Friday, 21 February 2014
JobStreet: The devil is in the details
Everyone makes mistakes; even news agencies make mistakes - and, unlike certain local newspapers, they admit their mistakes readily for accountability and credibility. (My own mistake here.)
For example, two days ago, it was widely reported by the local and overseas Press that Seek Australia, through their Asian entity known as Seek Asia, had launched a RM1.73 billion takeover bid for the 78 percent shares of JobStreet.com (Bursa Malaysia code: 0058) that they do not already own.
The online recruitment business of JobStreet.com in these countries contribute more than 80 percent of the JobStreet Groups profit before tax. Which means to say, once the online recruitment business of JobStreet.com are disposed off, what's left of the company will remain a small fraction of the present business.

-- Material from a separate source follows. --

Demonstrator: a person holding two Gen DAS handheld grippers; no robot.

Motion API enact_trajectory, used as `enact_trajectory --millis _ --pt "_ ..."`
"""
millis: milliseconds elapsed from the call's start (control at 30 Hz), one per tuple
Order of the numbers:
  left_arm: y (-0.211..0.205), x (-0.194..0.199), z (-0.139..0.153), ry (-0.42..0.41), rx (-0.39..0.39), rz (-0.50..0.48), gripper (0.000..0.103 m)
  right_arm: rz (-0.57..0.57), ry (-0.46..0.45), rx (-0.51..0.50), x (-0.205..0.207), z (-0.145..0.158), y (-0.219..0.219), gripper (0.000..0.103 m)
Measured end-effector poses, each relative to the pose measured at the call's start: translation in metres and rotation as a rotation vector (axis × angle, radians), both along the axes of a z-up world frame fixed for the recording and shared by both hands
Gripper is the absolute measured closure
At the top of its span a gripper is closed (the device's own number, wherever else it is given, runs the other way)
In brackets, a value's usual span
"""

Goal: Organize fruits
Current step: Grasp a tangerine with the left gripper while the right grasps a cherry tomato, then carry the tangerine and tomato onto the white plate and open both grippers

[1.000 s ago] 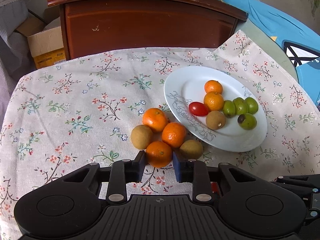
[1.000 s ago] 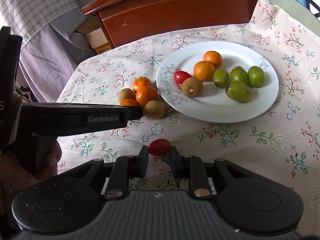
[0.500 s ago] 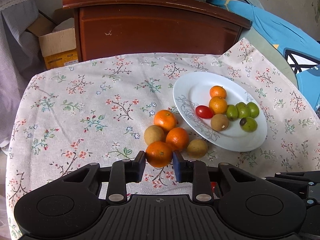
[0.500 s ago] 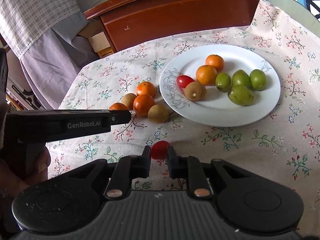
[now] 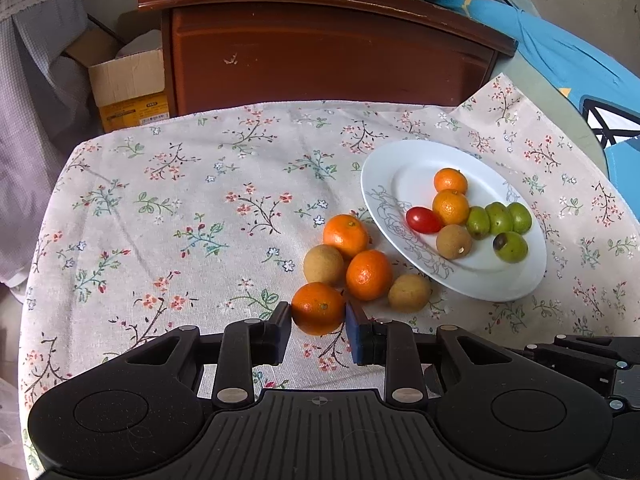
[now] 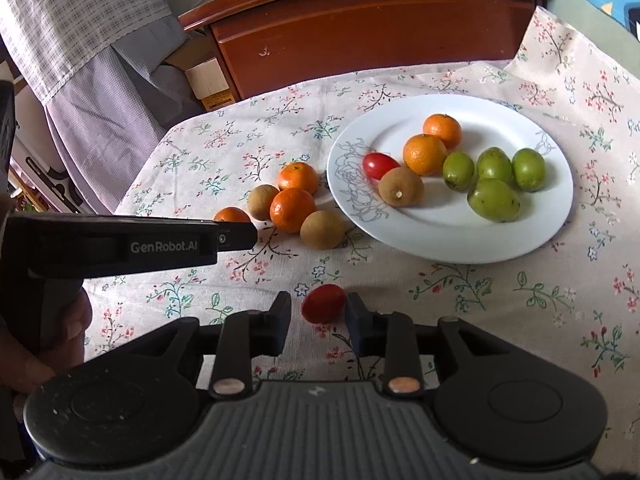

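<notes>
Floral tablecloth: left hand-held gripper seemingly clamps orange; right hand-held gripper opening around tomato.

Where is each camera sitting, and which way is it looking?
Left wrist view: sits on the left gripper, looking forward and down along its fingers, which clamp an orange on the floral cloth; only that gripper shows.
Right wrist view: sits on the right gripper, looking the same way; its jaws are opening, with a gap on both sides of a red tomato. The left gripper and the hand holding it show at the left edge.
Both views share the white plate of fruit and the loose fruit beside it.
</notes>
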State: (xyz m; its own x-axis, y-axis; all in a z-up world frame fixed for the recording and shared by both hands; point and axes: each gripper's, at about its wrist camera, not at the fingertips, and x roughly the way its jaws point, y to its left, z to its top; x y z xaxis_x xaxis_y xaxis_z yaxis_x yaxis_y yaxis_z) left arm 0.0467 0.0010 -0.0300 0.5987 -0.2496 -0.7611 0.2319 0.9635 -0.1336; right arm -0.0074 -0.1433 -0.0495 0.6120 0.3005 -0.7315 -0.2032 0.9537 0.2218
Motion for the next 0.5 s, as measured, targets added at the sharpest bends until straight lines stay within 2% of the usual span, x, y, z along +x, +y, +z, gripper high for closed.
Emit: enact_trajectory --millis 167,233,500 --pt "-0.001 -0.0004 -0.001 0.002 0.005 0.001 0.076 0.034 -0.04 -0.079 -0.0006 -0.0035 0.0066 0.072" --pt "-0.0016 -0.0009 -0.0009 -0.001 0.009 -0.001 0.076 0.044 -0.045 -0.097 -0.0019 -0.0031 0.009 0.078" --pt "-0.0008 -0.0015 0.0039 -0.017 0.013 0.011 0.076 0.038 -0.044 -0.059 -0.0029 0.0026 0.0074 0.078"
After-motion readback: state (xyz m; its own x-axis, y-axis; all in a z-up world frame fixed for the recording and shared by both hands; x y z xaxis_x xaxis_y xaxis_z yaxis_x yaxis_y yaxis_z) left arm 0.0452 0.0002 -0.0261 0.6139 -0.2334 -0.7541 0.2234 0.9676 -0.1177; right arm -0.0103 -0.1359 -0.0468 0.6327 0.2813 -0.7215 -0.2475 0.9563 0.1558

Interestingly, the operations in India have not been sold off together for whatever reason.
Almost all of the RM1.73 billion payment from Seek Asia, except for RM30 million to meet the administrative costs and corporate fees of this takeover exercise, will then be distributed to all existing shareholders of JOBST (including the 22 percent presently held by Seek Asia, which means Seek Asia is paying themselves back for the 22 percent that they hold of JOBST*) through a special cash dividend. The news agencies worked it out to a price of RM2.72 per share. I've no idea how they came around to this figure but it must have been based on around 640 million issued JOBST shares.

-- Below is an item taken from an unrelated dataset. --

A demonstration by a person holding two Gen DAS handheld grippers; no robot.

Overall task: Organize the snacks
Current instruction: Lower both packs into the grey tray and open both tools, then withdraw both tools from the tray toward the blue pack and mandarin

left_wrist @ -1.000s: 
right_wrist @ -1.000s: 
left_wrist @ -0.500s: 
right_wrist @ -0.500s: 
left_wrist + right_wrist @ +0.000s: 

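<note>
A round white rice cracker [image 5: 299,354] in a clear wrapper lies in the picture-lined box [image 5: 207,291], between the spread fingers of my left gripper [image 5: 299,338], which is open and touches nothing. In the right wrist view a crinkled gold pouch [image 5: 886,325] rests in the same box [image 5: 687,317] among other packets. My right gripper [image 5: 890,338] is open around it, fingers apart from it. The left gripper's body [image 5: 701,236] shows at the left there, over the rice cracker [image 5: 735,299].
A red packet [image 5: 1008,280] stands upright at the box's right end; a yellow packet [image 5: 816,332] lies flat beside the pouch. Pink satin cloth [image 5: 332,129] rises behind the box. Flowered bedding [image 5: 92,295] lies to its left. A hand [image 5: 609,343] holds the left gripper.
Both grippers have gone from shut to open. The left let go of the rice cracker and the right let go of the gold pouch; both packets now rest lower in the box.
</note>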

(* It is a bit more complicated than my description because technically, the pro-rata special cash dividend that Seek Asia will receive will be netted off from the RM1.73 billion which they will pay.)

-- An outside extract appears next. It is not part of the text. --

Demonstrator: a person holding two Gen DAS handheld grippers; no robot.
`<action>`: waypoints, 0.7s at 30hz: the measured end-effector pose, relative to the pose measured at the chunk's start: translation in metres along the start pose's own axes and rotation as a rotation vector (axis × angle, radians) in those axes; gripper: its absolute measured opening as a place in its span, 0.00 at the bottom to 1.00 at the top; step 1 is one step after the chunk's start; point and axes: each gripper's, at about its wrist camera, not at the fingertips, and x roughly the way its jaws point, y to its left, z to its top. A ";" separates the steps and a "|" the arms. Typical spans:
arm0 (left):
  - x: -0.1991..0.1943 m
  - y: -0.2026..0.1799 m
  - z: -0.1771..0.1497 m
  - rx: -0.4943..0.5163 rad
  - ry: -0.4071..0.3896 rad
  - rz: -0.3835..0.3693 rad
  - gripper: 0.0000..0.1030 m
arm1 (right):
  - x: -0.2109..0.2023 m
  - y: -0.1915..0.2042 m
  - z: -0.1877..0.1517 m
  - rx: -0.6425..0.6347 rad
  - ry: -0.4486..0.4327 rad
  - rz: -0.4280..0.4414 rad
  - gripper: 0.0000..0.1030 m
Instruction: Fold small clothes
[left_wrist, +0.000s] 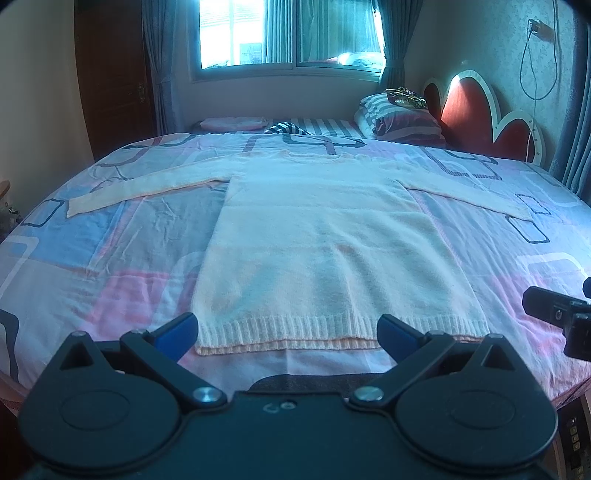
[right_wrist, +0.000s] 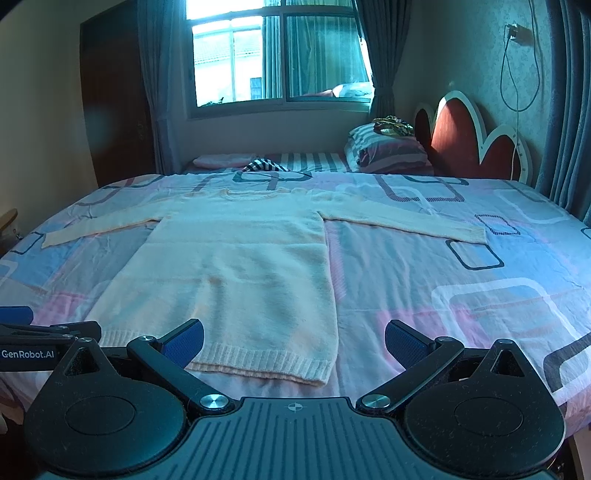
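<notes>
A cream knitted sweater (left_wrist: 325, 243) lies flat on the bed, front up, hem nearest me, both sleeves spread out sideways. It also shows in the right wrist view (right_wrist: 236, 266). My left gripper (left_wrist: 288, 334) is open and empty, its blue pads just above the hem's two ends. My right gripper (right_wrist: 294, 341) is open and empty, near the hem's right corner. The right gripper's side shows at the left wrist view's right edge (left_wrist: 561, 317). The left gripper's side shows at the right wrist view's left edge (right_wrist: 40, 343).
The bed sheet (left_wrist: 110, 258) is pink, blue and white with square outlines. Striped pillows (left_wrist: 402, 118) and a red headboard (left_wrist: 480, 118) stand at the back right. A window (left_wrist: 288, 33) with curtains is behind. A dark door (left_wrist: 110, 74) is at the left.
</notes>
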 end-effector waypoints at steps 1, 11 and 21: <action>0.000 0.000 0.000 0.000 0.000 -0.001 0.99 | 0.000 0.000 -0.001 0.000 0.000 -0.001 1.00; 0.002 0.001 0.001 0.000 0.005 -0.001 0.99 | 0.004 0.001 -0.001 -0.004 0.006 0.000 1.00; 0.002 0.003 0.000 -0.005 0.007 0.000 0.99 | 0.005 0.002 -0.001 -0.006 0.005 -0.002 1.00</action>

But in yesterday's filing with Bursa Malaysia, JobStreet.com had also mentioned that post-disposal and post-distribution, the JOBST shares would have increased to 708 million. I wonder whether the extra 68 million shares would be included in the payback to the shareholders. If so, be prepared for the share valuation to be less than the RM2.72 per share. Perhaps only RM2.40 per share.
Also, once the distribution is completed, we have to expect the value of JOBST shares to plunge off a cliff - shaving off perhaps 90 percent of its current value - because the company will no longer be supported by the ongoing online recruitment business. Already, the company is prepared for an eventual reclassification with a PN17 or PN16 status by Bursa Malaysia.
Anyhow, there should be an extraordinary meeting called for the shareholders soon in order to approve this disposal and distribution. I've never attended any shareholders meeting before but I think that I should try to make it for this one if my time permits. For old times' sake, I should be there to say a proper goodbye to the one company that was an exemplary success for Malaysia.